Molina Marcos, Mejia Landron Raydi, Kaddour-Hocine Fouad, Ngardig Ngaba Neguemadjii, Pineda Rosanna, Khaja Misbahuddin
Internal Medicine, BronxCare Health System, New York City, USA.
Cureus. 2025 Mar 24;17(3):e81077. doi: 10.7759/cureus.81077. eCollection 2025 Mar.

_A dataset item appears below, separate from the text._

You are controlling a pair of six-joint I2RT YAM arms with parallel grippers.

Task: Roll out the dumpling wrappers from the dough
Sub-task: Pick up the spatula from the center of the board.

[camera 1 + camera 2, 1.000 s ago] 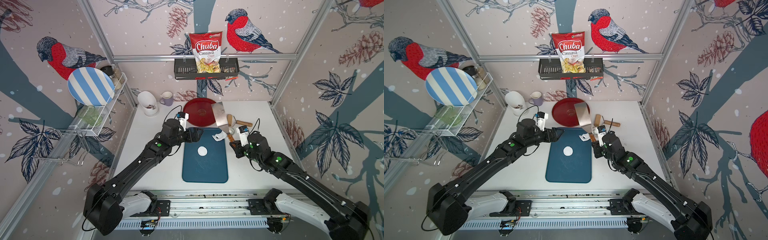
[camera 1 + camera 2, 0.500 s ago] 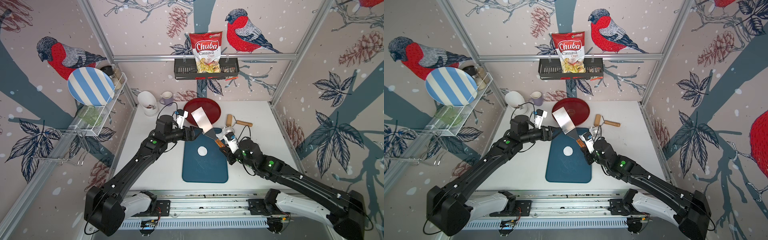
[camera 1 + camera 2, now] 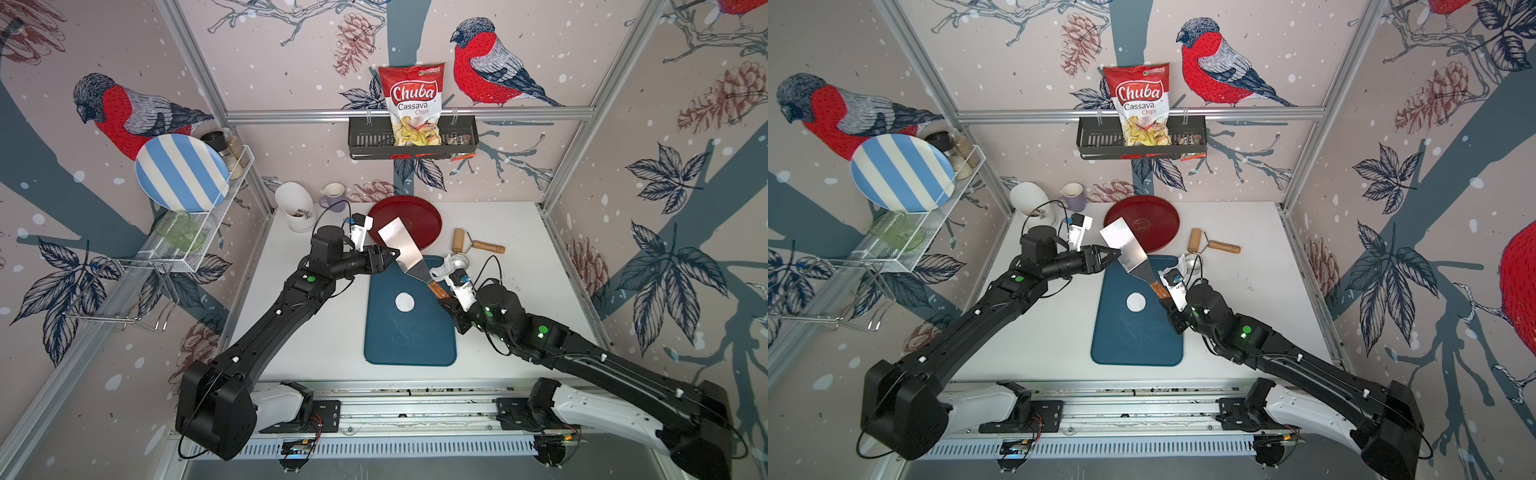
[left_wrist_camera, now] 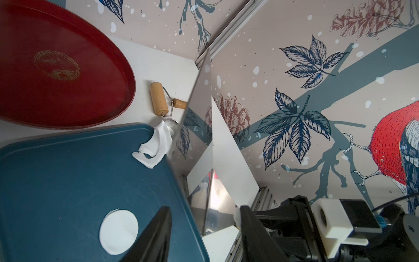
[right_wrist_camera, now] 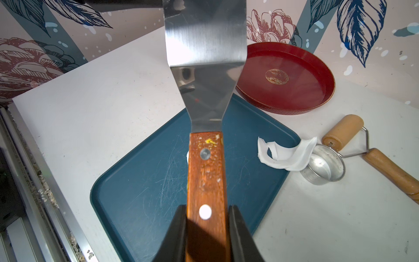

Hypomagnesemia is a common electrolyte abnormality that can cause a wide range of neuromuscular symptoms, including muscle weakness, tremor, and tetany. However, it is a rare cause of isolated lower extremity weakness. We present a case of a 71-year-old female with multiple comorbidities who developed severe bilateral lower extremity weakness and upper extremity tremor in the setting of profound hypomagnesemia (serum magnesium level of 1.0 mg/dL) after an acute diarrheal illness. The patient's weakness and tremor rapidly improved with intravenous magnesium supplementation. This case highlights the importance of considering hypomagnesemia in the differential diagnosis of acute bilateral lower extremity weakness and the potential for rapid reversal with magnesium repletion.
低镁血症是一种常见的电解质异常,可导致广泛的神经肌肉症状,包括肌肉无力、震颤和手足搐搦。然而,它是孤立性下肢无力的罕见原因。我们报告一例71岁患有多种合并症的女性患者,在急性腹泻病后出现严重的双侧下肢无力和上肢震颤,当时伴有严重的低镁血症(血清镁水平为1.0mg/dL)。静脉补充镁后,患者的无力和震颤迅速改善。该病例强调了在急性双侧下肢无力的鉴别诊断中考虑低镁血症的重要性,以及镁补充后快速逆转的可能性。